Она вздрогнула, порывисто обернулась, вскинула глаза – и замерла. Ни броситься к нему, ни даже разомкнуть губ, чтобы прошептать его имя, – ничего она не смогла, пригвожденная к месту этим огромным, невозможным, немыслимым…

Он стоял в алом дверном проеме, прислонившись к косяку, в измятых, залепленных землей доспехах, без шлема. Смертельно-белое лицо, потемневшие волооы спутались и запеклись кровью на виске. А в глазах отражается багровый закат, но они все равно открытые, чистые и светлые…

– Я отбросил их за третий изгиб Эрелинелле, – наконец выговорил он, тяжело переводя дыхание. – Я боялся… что больше не увижу тебя.

– Джерард…

– Я боялся… Монмут… он погиб, они все погибли… у него было такое лицо. Но я тогда не понимал… А теперь – я все понимаю…

Оторвавшись от стены, Джерард сделал неверный шаг, и еще один, и…

– Джерард!!!

Айрис бросилась вперед, исступленно метнулась со страстной силой, и, споткнувшись, упала на колени перед ним, распростертым навзничь.

– Джерард, Джерард…

Как она могла не заметить сразу эти черные тускло мерцающие металлические перья стрелы, косо торчащей из-под железной чешуи прикрывающих его спину доспехов… Нет, ее нельзя касаться! Что делать, боже мой, что же делать… А солнце, это колоссальное, неправдоподобное солнце уже зацепило свой диск за острые скальные верхушки…

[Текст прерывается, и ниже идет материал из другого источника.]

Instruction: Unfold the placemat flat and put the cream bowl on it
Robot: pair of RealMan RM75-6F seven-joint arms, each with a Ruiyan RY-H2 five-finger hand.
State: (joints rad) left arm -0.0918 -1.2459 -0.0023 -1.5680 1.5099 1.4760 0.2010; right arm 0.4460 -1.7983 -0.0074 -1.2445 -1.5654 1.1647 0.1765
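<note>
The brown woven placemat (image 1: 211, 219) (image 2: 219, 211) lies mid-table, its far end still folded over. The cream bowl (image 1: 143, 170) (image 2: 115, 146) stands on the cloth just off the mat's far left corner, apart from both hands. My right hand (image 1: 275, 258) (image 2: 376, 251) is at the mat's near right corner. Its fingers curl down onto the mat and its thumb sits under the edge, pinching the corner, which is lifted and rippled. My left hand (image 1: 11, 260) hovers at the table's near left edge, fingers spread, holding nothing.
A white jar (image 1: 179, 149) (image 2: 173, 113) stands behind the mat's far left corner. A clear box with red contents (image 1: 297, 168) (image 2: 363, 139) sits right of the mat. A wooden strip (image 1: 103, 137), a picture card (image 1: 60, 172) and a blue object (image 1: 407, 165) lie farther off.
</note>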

– Айрис, – Джерард повернул голову набок, и от этого движения его лицо мучительно исказилось. – Со мной все кончено и, может быть, поэтому… я все знаю.

– Нет, Джерард!

Волосы упали ей на лицо, и сквозь эту огненную вуаль освещенный закатом мир стал. ирреально-красным, и лицо Джерарда на мгновение растворилось в болезненно-багровом тумане.

– Нет, – быстро, слишком быстро говорила она, – это не может быть смертельно, ведь ты живешь, Джерард, и ты будешь жить, все будет хорошо, я же люблю тебя…

Уголки его губ дрогнули.

– Айрис… Нет, все кончено. Всему приходит конец… всему миру… Но ты… я знаю, Айрис… ты можешь… ты должна уйти.

Солнце – алый полукруг с неровно-рваным нижним краем. Всего несколько секунд… чтобы положить пальцы на запястье.

Джерард застонал сквозь зубы и закрыл глаза.

– Нет!!!

Она отыскала его руку и крепко сжала в своих тонких нервных пальцах. Огненный край солнца неумолимо уменьшался, бесповоротно скрываясь за скалами, и Айрис беспомощно, отчаянно зажмурилась…

Темнота пробилась сквозь веки – холодная, совершенная и спокойная.

– Как хорошо, что ты со мной, – сказал Джерард и приподнялся на локте.